Danielle O’Donnol, Indiana University

This talk will give a brief introduction to contact structures, and focus on Legendrian graphs in the standard contact structure on \(\mathbb{R}^3\). A spatial graph is Legendrian if it is everywhere tangent to the contact structure. We will give an overview of results in this new area of research.

Oriented Matroid Theory and Linear Embeddings of Spatial Graphs

4:00 p.m. - 4:20 p.m.
Elena Pavelescu, University of South Alabama

Matroid theory is an abstract theory of independence introduced by Whitney in 1935. It is a natural generalization of linear independence. Oriented matroids can be thought of as combinatorial abstractions of point configurations over the reals. To every linear (straight-edge) embedding of a graph one can associate an oriented matroid, and the oriented matroid encodes the knotting and linking information in the embedded graph. In this talk, we introduce the basics of oriented matroids and we look at few graph theoretical results which use oriented matroids. In particular, we show that any linear embedding of \(K_9\), the complete graph on nine vertices, contains a non-split link with three components.
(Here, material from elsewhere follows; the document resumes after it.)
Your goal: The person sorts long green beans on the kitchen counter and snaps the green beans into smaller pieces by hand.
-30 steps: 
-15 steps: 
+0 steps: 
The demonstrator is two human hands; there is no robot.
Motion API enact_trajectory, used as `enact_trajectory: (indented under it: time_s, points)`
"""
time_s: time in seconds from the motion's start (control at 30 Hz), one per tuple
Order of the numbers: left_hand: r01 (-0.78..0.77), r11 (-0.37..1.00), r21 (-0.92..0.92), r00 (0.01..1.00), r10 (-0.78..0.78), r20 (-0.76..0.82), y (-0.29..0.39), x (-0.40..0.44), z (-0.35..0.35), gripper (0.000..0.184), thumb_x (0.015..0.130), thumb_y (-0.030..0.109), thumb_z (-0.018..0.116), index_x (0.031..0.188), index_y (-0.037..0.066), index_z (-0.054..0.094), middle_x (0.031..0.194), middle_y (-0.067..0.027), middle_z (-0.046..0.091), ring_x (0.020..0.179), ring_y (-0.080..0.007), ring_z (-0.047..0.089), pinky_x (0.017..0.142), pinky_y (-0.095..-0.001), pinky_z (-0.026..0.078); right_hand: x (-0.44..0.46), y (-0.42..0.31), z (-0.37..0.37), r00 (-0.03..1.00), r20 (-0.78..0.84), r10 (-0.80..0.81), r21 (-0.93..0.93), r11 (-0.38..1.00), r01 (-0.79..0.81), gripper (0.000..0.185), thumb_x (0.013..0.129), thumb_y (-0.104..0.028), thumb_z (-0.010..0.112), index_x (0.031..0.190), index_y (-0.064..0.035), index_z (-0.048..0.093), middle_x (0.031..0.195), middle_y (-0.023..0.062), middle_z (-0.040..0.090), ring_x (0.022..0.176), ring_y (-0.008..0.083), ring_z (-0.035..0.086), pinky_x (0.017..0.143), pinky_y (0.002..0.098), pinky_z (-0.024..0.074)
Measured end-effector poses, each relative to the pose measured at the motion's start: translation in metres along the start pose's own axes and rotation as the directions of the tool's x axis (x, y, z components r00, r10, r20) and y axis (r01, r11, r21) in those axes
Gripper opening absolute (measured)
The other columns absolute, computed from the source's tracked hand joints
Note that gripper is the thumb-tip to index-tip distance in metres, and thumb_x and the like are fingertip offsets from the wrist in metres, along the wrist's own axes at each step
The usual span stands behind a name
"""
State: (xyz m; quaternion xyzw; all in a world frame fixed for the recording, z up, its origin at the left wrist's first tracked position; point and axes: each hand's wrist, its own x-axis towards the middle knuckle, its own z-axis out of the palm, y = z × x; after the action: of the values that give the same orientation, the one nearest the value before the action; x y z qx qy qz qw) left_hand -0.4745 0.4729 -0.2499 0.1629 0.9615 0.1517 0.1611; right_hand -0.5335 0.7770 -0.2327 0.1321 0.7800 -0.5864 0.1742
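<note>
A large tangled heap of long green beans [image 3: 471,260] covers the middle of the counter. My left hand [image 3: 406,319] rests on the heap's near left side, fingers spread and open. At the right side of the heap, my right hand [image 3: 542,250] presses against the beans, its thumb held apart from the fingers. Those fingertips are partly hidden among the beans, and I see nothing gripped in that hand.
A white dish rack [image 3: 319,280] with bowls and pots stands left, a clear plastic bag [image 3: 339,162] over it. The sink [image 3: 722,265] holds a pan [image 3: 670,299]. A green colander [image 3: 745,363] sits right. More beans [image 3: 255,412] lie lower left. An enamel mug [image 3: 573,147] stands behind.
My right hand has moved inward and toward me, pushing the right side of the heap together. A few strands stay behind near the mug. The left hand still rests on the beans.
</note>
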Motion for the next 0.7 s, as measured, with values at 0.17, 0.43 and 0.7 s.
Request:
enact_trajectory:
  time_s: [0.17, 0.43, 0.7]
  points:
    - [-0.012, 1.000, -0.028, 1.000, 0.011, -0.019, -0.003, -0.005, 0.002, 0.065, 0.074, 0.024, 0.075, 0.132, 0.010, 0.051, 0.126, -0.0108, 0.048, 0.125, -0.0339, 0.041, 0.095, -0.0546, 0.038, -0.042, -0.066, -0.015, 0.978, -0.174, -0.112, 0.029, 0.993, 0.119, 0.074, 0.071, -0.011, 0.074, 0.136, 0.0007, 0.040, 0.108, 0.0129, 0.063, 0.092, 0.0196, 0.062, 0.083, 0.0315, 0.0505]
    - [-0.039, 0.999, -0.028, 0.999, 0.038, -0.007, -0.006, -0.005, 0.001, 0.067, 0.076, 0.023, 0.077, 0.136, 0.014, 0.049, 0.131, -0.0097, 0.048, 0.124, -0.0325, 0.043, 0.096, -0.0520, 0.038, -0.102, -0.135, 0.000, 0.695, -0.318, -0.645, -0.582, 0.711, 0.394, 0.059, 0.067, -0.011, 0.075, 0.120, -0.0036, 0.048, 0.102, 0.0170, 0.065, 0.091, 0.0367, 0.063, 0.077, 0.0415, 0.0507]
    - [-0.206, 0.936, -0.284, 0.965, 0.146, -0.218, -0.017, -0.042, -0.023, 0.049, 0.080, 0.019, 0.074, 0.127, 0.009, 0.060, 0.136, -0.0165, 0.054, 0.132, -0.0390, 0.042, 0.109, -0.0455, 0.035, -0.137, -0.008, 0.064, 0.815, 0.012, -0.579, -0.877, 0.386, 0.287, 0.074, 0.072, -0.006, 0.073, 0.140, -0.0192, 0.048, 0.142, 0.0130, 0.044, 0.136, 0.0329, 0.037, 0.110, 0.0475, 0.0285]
Random Linear Embeddings of Spatial Graphs with Applications to Polymers

4:30 p.m. - 4:50 p.m.
Kenji Kozai, Harvey Mudd College

Random knots have been investigated extensively to model knotting behavior of linear polymers like DNA. In general, the complexity of knotting and linking increases as the polymer gets longer. After giving an overview of some of the random knot models that have been studied, we will discuss generalizations into random embeddings of graphs and overview the many questions that arise. As an example, random linear embeddings of a graph can be thought of as a model for the spatial configurations of non-linear molecules and polymers, and one might ask which configurations are typical. Leveraging known and new results about random knotting and linear embeddings of graphs, we show that certain "simple" graphs nearly always show up in their topologically simplest configurations.